## EXERCISE MATERIAL:
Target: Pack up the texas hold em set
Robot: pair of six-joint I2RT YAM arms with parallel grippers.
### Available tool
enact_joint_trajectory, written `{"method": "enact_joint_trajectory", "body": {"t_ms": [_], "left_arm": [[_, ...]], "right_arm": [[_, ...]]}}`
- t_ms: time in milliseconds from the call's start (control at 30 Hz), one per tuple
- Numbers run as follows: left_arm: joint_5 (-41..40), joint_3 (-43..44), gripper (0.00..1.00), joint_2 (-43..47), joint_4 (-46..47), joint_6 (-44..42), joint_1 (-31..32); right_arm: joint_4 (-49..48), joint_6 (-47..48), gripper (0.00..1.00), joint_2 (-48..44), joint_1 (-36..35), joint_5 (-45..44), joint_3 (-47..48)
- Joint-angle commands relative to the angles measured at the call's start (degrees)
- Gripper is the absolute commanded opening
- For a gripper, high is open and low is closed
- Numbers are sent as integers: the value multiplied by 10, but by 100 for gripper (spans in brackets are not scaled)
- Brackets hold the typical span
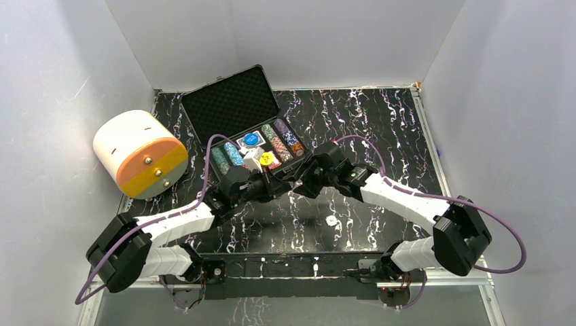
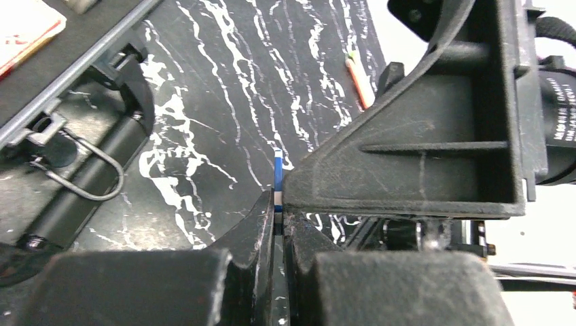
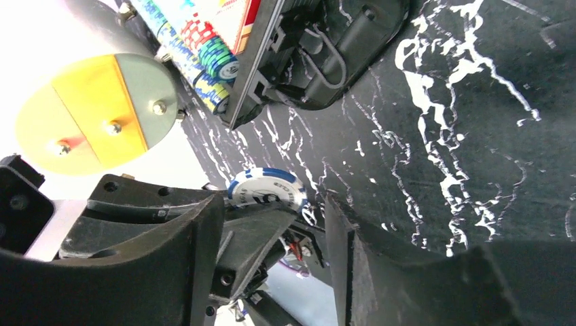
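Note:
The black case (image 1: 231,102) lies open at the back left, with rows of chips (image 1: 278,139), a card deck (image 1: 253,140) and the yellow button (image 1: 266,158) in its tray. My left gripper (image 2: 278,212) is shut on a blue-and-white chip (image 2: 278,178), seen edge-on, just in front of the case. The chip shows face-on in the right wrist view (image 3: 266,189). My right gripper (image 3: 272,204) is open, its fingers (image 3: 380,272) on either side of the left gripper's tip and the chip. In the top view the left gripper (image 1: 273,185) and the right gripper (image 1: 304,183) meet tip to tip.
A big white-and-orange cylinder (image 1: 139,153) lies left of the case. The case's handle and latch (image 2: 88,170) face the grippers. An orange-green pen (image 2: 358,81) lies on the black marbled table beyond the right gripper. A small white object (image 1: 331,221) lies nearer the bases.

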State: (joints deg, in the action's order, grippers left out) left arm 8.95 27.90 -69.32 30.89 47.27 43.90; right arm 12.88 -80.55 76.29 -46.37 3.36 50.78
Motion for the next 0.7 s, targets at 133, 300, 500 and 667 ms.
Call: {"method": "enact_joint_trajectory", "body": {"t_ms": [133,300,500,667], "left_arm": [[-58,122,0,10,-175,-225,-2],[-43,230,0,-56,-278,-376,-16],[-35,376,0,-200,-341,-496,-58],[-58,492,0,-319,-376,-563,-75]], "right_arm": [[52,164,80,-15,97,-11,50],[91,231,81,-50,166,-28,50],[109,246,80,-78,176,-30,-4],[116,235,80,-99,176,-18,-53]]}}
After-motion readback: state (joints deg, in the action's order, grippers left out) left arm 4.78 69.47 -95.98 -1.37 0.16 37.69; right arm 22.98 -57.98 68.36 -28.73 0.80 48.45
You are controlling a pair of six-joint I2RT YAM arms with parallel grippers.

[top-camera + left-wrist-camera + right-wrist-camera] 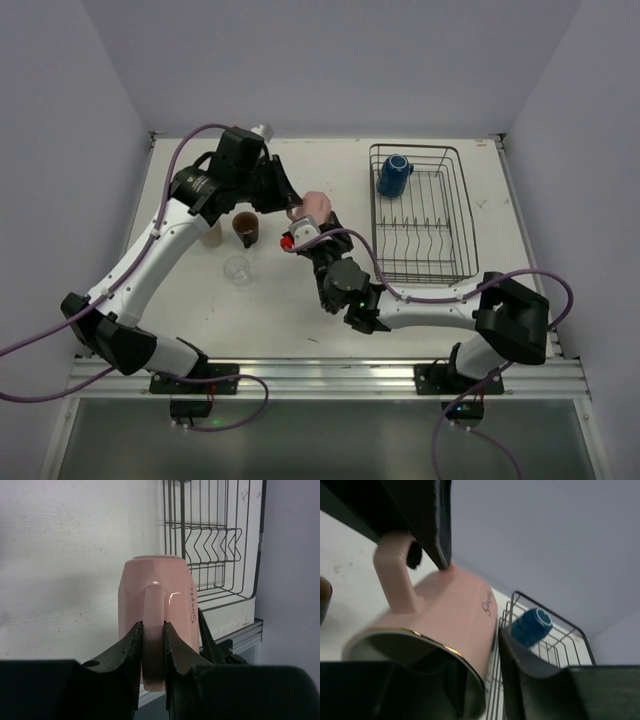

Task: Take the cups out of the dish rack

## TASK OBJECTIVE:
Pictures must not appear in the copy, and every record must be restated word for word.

## REPLY:
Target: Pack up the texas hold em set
Robot: pair of six-joint I2RT YAM arms with parallel grippers.
### Available tool
enact_joint_trajectory, written `{"method": "enact_joint_trajectory", "body": {"t_ms": [_], "left_arm": [[_, ...]], "right_arm": [[_, ...]]}}`
- t_ms: time in milliseconds from the call's start (control at 30 Hz), one per tuple
- Numbers run as follows: left_arm: joint_5 (-41..40), joint_3 (-43..44), gripper (0.00..1.00), joint_2 (-43..47), joint_4 (-46..47), joint_6 (-44..42), joint_1 (-31..32); right_arm: joint_4 (-49..48), joint_6 (-47..48), gripper (0.00..1.00), joint_2 (-48..44), joint_1 (-36..35), joint_5 (-45..44), joint_3 (-47..48)
- Joint-angle commands relative to the angles measured at the call's start (degrees)
- Gripper is the absolute commanded opening
- For a gripper, high is open and low is closed
- Numbers are sent as integers: the value multiplied by 10, but by 100 for gripper (spans in brackets are not scaled)
- Brackets hold the typical span
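Note:
The black case (image 1: 231,102) lies open at the back left, with rows of chips (image 1: 278,139), a card deck (image 1: 253,140) and the yellow button (image 1: 266,158) in its tray. My left gripper (image 2: 278,212) is shut on a blue-and-white chip (image 2: 278,178), seen edge-on, just in front of the case. The chip shows face-on in the right wrist view (image 3: 266,189). My right gripper (image 3: 272,204) is open, its fingers (image 3: 380,272) on either side of the left gripper's tip and the chip. In the top view the left gripper (image 1: 273,185) and the right gripper (image 1: 304,183) meet tip to tip.
A big white-and-orange cylinder (image 1: 139,153) lies left of the case. The case's handle and latch (image 2: 88,170) face the grippers. An orange-green pen (image 2: 358,81) lies on the black marbled table beyond the right gripper. A small white object (image 1: 331,221) lies nearer the bases.
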
State: (joints deg, in the action's order, grippers left out) left arm 8.95 27.90 -69.32 30.89 47.27 43.90; right arm 12.88 -80.55 76.29 -46.37 3.36 50.78
Motion for the next 0.7 s, targets at 133, 300, 500 and 667 ms.
Call: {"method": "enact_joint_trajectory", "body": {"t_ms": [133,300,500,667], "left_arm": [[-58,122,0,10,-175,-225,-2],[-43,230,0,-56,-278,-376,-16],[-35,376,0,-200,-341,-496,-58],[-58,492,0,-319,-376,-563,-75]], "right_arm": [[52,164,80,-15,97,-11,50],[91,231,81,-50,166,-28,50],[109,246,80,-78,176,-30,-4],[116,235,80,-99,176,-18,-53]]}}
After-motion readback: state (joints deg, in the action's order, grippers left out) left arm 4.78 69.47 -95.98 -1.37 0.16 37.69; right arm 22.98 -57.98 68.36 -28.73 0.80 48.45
You are controlling a pair of six-joint I2RT YAM arms with parallel grippers.

[top-camera + left-wrist-camera + right-wrist-camera] 

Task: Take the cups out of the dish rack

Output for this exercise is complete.